E poi Nathalie, la prima donna che vince X-Factor: una ragazza timida che ha tirato fuori la grinta degna di una vera cantautrice dallo spirito rock, quale è. Pubblico e critica la premiano, in sala stampa molti fanno il suo nome. E tutti concordano: è un'artista completa a 360 gradi. Ha una caratteristica voce graffiante, ma al contempo riesce a raggiungere note molto alte. È una brava interprete, è intonata - come sottolinea il padrino Elio con i giornalisti - ed è un'ottima autrice. Nathalie, nata a Roma da madre belga e padre siciliano, da anni lavora nel campo della musica e "ci prova". Nei suoi trascorsi, l'appartenenza a una cover band degli Skunk Anansie. L'esibizione con Skin, voce del suo gruppo inglese preferito, non lascia indifferenti: l'emozione è palpabile e le due voci si fondono perfettamente.

In sala stampa, dove è giunta fresca di premiazione dopo la chiusura del programma, una domanda sul duetto con il suo idolo non può mancare. «Mi sembra tutto un sogno e oggi è il culmine: cantare con Skin è stato fantastico, si è messa a mio servizio, mi ha dato consigli. Inizialmente ero intimidita dalla sua figura, lei mi ha suggerito di 'calcare' con le note più alte. Alla fine mi ha detto che era contenta». Ma Nathalie non ha lasciato indifferente il pubblico di esperti anche durante l'esibizione dell'inedito In punta di piedi. Un brano scritto completamente da lei, per cui Elio ha dovuto lottare. La casa discografica, infatti, aveva in serbo un altro testo, firmato da Pacifico, come rivelano alla stampa a programma concluso. E anche Elio ammette: «Su di lei mi sono un po' impuntato. Sembra fragile e inoffensiva, ma è molto forte. Devo ammettere che questa è stata la puntata in cui ha cantato meglio. Riesce a dare il massimo quando deve farlo. E questa è una grande dote per un cantante». Una scelta che si è rivelata vincente: tutti concordano sul premio. «È la vittoria di una cantautrice di qualità: un segnale», commenta l'istrionico padrino della ragazza.

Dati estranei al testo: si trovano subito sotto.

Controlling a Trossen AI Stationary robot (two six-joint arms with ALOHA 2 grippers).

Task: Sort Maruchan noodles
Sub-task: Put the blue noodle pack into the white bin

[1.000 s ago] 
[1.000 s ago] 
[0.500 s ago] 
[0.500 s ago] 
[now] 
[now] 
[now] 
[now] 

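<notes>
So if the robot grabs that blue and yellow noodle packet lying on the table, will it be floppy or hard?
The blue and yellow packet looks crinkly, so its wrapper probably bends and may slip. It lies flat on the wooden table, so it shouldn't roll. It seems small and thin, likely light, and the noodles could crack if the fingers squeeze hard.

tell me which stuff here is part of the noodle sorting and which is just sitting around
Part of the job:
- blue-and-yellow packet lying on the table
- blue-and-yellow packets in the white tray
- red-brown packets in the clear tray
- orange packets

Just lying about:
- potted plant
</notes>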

Nathalie si descrive: «sono timida, mi interessa esprimermi cantando e scrivendo. Provengo da una famiglia bilingue, parlo perfettamente francese e amo scrivere anche in altre lingue diverse dall'italiano». In effetti la vincitrice ha uno stile internazionale e le sue esibizioni rivelano una certa classe. Quale il suo futuro discografico? La trentenne romana ha in caldo un disco di inediti a cui ha lavorato con il fidanzato, ma non rivela piani precisi sul eventuali trattative con la major: «ho molte canzoni pronte, sono anni che porto sui palchi la mia musica, ho le idee definite su quello che voglio. Ora è da vedere». Momenti di sconforto e aspetti positivi di X-Factor? La vincitrice rivela: «quando mi sono trovata ad affrontare un brano di Madonna ho avuto dei problemi, perché è distante dal mio mondo musicale. Con il pezzo Let the sunshine in ho dato il massimo perché mi rappresenta, così come durante l'esibizione dell'inedito. Per me la vittoria era già portare il mio brano sul palco. All'inizio non sapevo dove volevo arrivare, ma volevo fare bene».

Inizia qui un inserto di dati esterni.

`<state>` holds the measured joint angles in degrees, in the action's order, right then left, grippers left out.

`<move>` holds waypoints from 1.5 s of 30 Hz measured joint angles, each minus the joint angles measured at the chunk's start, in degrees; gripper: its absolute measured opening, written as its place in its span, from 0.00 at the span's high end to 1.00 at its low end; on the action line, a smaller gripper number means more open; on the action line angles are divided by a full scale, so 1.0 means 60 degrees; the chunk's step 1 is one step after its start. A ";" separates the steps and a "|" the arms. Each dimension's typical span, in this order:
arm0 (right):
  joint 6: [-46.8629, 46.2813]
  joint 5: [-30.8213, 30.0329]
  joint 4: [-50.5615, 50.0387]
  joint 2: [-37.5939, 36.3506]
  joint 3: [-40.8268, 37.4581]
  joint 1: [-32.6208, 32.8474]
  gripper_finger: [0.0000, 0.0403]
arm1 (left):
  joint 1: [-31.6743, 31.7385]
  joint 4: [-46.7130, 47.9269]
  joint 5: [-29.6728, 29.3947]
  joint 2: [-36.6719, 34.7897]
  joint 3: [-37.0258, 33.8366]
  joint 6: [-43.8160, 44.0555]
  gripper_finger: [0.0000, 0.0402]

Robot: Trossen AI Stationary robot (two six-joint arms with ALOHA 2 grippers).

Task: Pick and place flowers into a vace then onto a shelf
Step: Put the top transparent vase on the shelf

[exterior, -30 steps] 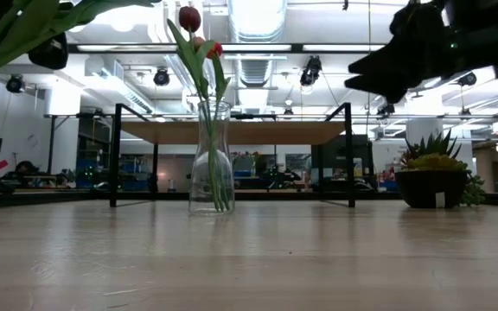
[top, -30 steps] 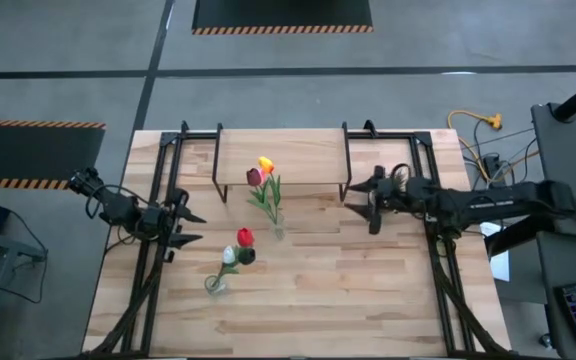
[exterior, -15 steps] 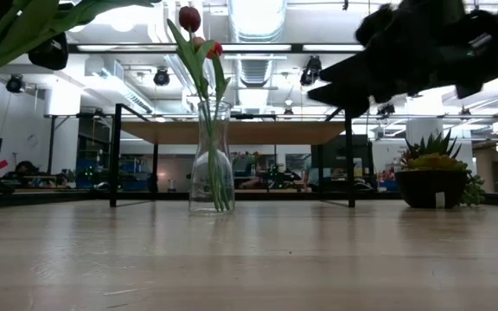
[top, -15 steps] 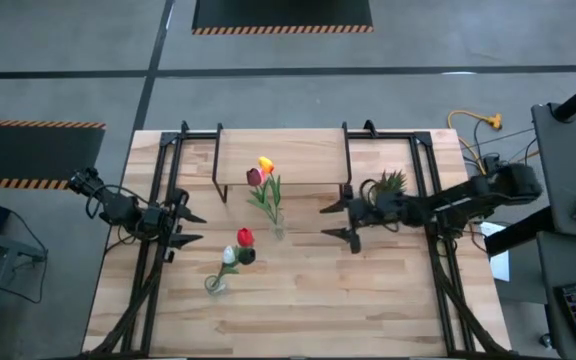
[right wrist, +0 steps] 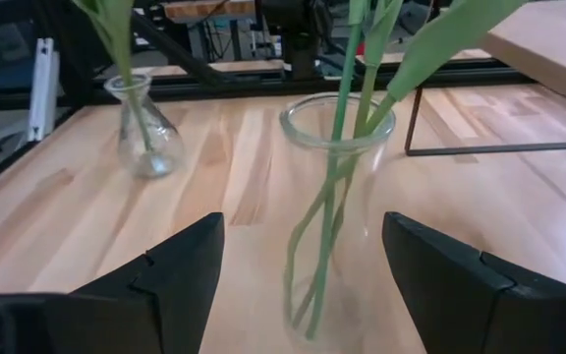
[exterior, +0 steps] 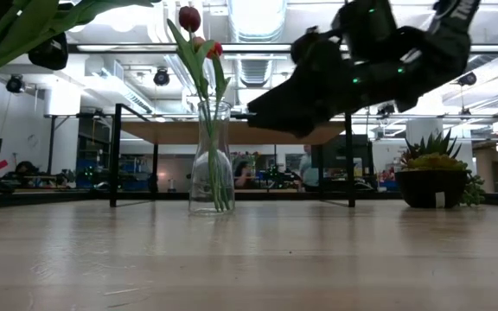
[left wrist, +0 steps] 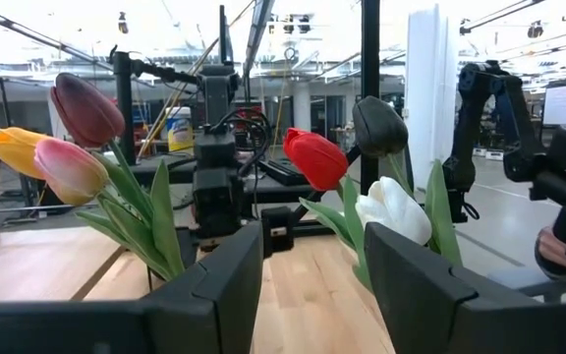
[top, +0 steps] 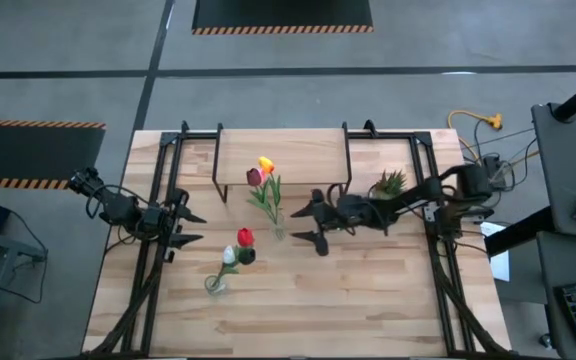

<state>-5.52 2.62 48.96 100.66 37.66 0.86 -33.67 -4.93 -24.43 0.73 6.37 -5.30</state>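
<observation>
Wooden boards make the surface (top: 368,290), and grey floor lies around it. Near its far edge stands the shelf (top: 283,157), a light board on thin black legs.

The right claw (top: 309,225) is stretched toward the middle of the surface. Its two fingers are spread wide and hold nothing. Just in front of it stands a clear glass vase (right wrist: 337,211), between the line of the two fingers but not touching them. This vase carries three flowers (top: 260,172): one dark maroon, one orange-yellow and one pink. It stands on the surface just before the shelf, not on it. Behind the right claw, close to its arm, sits a small potted plant (top: 389,183).

A second, smaller vase (top: 215,285) is farther from the right claw, on the near side of the first one. It leans a little and holds a red, a white and a dark flower (left wrist: 314,157).

The left claw (top: 190,227) waits above the left side of the surface, pointing to the flowers. Its fingers stand partly open and hold nothing.
</observation>
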 joint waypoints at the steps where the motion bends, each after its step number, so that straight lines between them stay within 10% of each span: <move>1: 0.0008 -0.0073 0.0003 0.0151 0.0149 0.0000 0.34 | 0.0000 0.0000 0.0000 0.0000 0.0000 0.0000 0.59; 27: 0.0168 -0.0467 0.0173 0.2452 0.2558 -0.0029 0.35 | 0.0000 0.0004 0.0007 0.0197 -0.0007 0.0004 0.59; 45: 0.0227 -0.0467 0.0156 0.2059 0.2349 -0.0025 0.54 | 0.0002 0.0000 0.0006 0.0204 -0.0007 0.0007 0.59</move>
<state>-4.16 -0.19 49.89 113.01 51.76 0.71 -33.66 -4.93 -24.39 1.96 6.33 -5.26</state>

E sicuramente ci è riuscita. Facchinetti saluta i critici in sala stampa dicendo che non sa ancora se i protagonisti del suo talent show si esibiranno al Festival di Sanremo, ma spera che Gianni Morandi - direttore artistico - abbia un occhio di riguardo per i suoi pupilli. E ai giornalisti rivela: «l'anno prossimo, se ci sarà un'altra edizione di X-Factor, in giuria sicuramente saranno presenti Elio e Morgan». Che scoop!